▽
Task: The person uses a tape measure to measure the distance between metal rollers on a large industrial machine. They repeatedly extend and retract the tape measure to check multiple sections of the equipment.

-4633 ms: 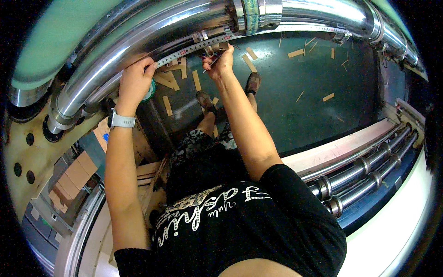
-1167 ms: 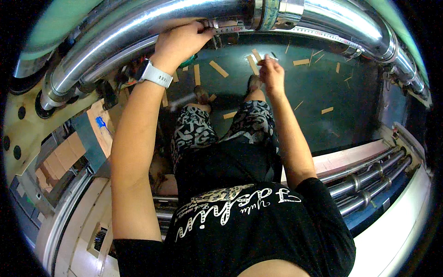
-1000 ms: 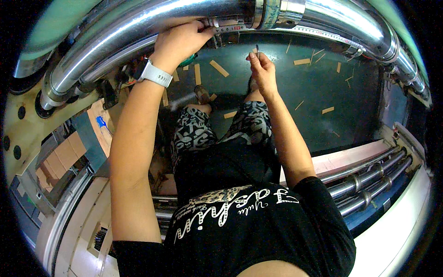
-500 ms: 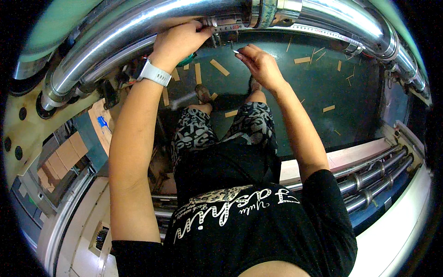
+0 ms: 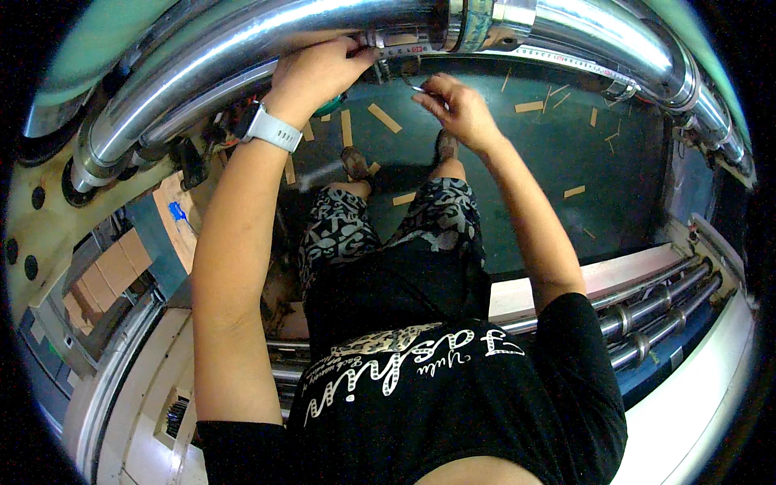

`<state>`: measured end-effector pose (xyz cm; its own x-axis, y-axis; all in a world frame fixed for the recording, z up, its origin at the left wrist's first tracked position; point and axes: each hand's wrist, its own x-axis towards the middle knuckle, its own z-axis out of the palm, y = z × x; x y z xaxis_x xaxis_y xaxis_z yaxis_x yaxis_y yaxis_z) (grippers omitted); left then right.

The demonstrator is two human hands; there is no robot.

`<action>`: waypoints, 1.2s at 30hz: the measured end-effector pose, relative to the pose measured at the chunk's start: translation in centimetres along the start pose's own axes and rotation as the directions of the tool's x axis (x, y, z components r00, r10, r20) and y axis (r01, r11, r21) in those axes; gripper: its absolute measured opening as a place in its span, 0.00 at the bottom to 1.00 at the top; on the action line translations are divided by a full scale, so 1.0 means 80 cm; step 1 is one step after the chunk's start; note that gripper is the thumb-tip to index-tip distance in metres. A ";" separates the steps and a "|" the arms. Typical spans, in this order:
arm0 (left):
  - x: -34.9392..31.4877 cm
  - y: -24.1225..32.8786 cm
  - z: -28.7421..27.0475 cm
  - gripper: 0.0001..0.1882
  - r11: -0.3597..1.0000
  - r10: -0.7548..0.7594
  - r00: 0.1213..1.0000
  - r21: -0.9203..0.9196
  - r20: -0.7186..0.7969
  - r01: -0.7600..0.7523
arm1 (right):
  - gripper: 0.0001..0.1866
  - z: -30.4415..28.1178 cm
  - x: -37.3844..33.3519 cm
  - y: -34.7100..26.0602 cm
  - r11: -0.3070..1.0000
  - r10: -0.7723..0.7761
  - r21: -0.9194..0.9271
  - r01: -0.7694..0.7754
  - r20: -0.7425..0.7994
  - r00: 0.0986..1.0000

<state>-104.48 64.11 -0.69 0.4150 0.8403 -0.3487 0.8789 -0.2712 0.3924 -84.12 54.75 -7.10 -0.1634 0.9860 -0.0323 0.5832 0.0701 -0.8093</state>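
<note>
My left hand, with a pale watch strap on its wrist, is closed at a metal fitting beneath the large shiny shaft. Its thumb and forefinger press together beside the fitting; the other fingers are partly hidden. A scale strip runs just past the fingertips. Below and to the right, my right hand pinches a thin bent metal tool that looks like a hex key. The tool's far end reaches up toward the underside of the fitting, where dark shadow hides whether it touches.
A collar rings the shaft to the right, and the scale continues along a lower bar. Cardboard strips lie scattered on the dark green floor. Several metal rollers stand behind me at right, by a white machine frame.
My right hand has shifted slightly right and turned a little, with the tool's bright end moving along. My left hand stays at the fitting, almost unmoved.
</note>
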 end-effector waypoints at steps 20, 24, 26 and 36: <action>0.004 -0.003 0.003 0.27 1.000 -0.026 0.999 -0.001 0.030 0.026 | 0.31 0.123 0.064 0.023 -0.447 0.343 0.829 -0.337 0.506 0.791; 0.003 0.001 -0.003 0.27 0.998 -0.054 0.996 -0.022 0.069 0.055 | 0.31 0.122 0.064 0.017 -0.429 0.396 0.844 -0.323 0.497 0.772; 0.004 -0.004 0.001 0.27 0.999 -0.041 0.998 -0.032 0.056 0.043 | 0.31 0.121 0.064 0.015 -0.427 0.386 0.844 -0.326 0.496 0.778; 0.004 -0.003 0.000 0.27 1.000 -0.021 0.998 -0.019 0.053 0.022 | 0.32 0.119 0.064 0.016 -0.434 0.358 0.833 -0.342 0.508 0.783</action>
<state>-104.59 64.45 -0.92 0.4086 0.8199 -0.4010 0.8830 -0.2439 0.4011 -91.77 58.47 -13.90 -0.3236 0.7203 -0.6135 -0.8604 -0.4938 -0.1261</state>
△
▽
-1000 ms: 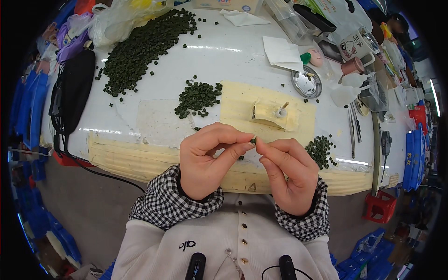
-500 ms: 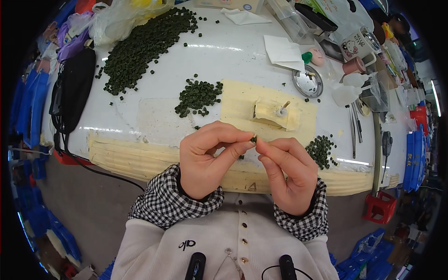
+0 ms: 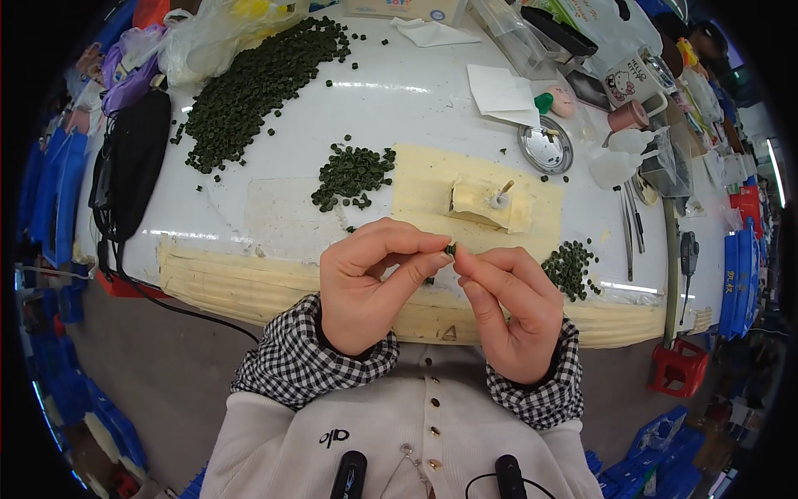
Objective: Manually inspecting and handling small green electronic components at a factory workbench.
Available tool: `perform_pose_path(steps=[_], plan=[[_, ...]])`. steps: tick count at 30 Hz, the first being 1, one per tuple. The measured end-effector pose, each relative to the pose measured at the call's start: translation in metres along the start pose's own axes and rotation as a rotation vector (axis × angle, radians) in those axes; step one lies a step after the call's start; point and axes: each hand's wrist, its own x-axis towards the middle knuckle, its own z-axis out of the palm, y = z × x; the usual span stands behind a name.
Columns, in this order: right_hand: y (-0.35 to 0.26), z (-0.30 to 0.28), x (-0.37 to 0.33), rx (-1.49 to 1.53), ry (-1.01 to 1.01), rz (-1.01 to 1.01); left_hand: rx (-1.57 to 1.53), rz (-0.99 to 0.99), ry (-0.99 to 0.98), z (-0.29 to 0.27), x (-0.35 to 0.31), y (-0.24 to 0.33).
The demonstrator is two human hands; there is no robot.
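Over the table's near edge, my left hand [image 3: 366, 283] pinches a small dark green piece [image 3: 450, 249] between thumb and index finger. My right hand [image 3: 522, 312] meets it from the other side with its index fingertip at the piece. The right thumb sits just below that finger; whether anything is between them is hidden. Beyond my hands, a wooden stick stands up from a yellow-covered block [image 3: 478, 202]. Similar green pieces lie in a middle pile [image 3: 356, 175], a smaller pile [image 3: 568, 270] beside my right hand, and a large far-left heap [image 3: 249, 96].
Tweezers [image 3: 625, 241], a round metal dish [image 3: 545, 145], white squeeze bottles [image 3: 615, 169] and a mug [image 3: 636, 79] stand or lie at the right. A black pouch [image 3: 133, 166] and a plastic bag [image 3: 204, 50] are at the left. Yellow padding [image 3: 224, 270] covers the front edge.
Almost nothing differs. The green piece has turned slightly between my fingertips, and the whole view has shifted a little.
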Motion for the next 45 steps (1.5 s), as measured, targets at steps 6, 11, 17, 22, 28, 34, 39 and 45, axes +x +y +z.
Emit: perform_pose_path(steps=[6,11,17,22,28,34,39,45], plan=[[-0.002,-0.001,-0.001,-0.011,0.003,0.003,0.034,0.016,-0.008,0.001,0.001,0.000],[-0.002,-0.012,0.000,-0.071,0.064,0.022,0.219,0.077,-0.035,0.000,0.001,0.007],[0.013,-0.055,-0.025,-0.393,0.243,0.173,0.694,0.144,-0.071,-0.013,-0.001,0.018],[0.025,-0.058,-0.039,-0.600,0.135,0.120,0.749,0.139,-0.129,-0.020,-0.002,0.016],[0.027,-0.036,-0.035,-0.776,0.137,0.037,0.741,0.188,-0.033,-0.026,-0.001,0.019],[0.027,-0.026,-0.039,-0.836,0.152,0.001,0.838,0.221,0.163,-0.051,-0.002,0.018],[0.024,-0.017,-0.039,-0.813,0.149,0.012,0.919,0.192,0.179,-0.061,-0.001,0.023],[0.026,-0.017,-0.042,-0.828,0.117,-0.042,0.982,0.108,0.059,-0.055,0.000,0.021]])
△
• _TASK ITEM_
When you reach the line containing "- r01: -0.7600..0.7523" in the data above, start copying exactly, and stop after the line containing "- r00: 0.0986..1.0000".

• _ANSWER TO THIS EXERCISE_
  - r01: -0.7600..0.7523
arm1 (right):
  - gripper: 0.0001..0.1866
  - z: -30.4415..28.1178 cm
  - x: -37.3844..33.3519 cm
  - y: -34.7100..26.0602 cm
  - r11: -0.3070..1.0000
  - r10: -0.7723..0.7761
  - r21: -0.9194..0.9271
  - r01: -0.7694..0.7754
  - r20: -0.7425..0.7994
  - r00: 0.0986..1.0000

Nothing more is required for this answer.